- Task -
Beginning at the top of the listing, repeat each line exactly until the line with "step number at" has been repeated too.
START Raw data
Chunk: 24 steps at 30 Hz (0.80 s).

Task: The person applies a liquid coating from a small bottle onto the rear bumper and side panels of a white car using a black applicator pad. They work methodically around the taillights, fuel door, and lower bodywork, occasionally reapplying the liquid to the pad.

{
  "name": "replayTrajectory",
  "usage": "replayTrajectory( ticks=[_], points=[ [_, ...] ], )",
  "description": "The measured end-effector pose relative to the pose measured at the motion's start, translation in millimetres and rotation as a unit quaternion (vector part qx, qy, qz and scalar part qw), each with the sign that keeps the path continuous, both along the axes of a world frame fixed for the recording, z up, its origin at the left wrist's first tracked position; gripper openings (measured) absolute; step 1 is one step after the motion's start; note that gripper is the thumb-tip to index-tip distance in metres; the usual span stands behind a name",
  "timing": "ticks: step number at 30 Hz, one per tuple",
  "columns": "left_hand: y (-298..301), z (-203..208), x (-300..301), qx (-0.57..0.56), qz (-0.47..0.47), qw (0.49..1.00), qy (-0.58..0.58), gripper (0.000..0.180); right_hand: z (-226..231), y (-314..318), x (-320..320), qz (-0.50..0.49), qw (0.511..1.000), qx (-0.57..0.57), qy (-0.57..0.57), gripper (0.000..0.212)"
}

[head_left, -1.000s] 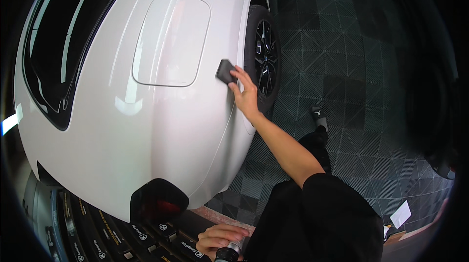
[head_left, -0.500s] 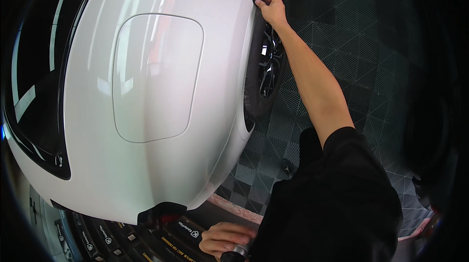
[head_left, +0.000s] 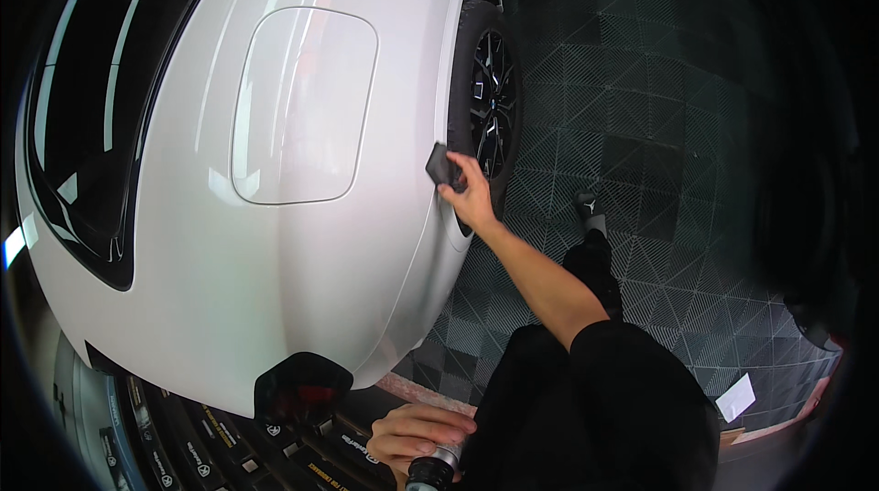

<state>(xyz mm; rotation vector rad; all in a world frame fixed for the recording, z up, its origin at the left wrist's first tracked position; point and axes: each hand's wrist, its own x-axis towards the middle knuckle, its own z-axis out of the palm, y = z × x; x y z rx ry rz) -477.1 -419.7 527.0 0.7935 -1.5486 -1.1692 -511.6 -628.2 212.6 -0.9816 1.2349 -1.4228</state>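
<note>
My right hand (head_left: pixel 472 196) pinches a dark, angular block (head_left: pixel 441 167), perhaps a sponge applicator, between thumb and fingers. The block is at the edge of the white car's rear fender (head_left: pixel 394 171), beside the wheel arch; whether it presses on the paint I cannot tell. Low in the view, my left hand (head_left: pixel 414 431) is closed around a silver and black cylinder (head_left: pixel 434 469), whose kind does not show clearly. A rounded fuel-door outline (head_left: pixel 307 107) marks the fender to the left of the block.
A black-spoked wheel (head_left: pixel 492 102) stands under the arch. The dark tail light (head_left: pixel 302 388) is at the car's near corner, above dark boxes (head_left: pixel 215 441). Patterned grey tiles (head_left: pixel 632 143) cover the floor; a white sheet (head_left: pixel 735 397) lies there. My shod foot (head_left: pixel 591 207) shows.
My right hand has come nearer along the wheel arch with the block in its grip. My left hand keeps hold of the cylinder, more of which shows. The view has shifted.
</note>
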Motion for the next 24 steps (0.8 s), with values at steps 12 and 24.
replayTrajectory(
  ticks=[12, 24],
  points=[
    [-77, -20, -56, 0.014, -0.088, 0.994, 0.061, 0.066, -37, 101, -115, 0.038, 0.943, 0.275, -0.183, 0.058],
    [-284, -72, -271, 0.112, -0.142, 0.978, 0.106, 0.041, -10, -51, -540, -0.227, 0.908, 0.243, -0.255, 0.048]
  ],
)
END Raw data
- Written response -
Chunk: 24 steps at 30 Hz (0.80 s).

Task: The person applies a liquid coating from a small bottle onto the rear bumper and side panels of a white car using a black applicator pad. They work methodically around the taillights, fuel door, and lower bodywork, occasionally reapplying the liquid to the pad.

{
  "name": "replayTrajectory",
  "usage": "replayTrajectory( ticks=[_], points=[ [_, ...] ], )",
  "description": "The measured end-effector pose relative to the pose measured at the motion's start, translation in millimetres and rotation as a unit quaternion (vector part qx, qy, qz and scalar part qw), each with the sign that keeps the path continuous, both along the axes of a world frame fixed for the recording, z up, its origin at the left wrist's first tracked position; gripper openings (measured) absolute; step 1 is one step after the motion's start; note that gripper is the thumb-tip to index-tip distance in metres; the usual span stands behind a name",
  "timing": "ticks: step number at 30 Hz, one per tuple",

What precedes this is the full answer.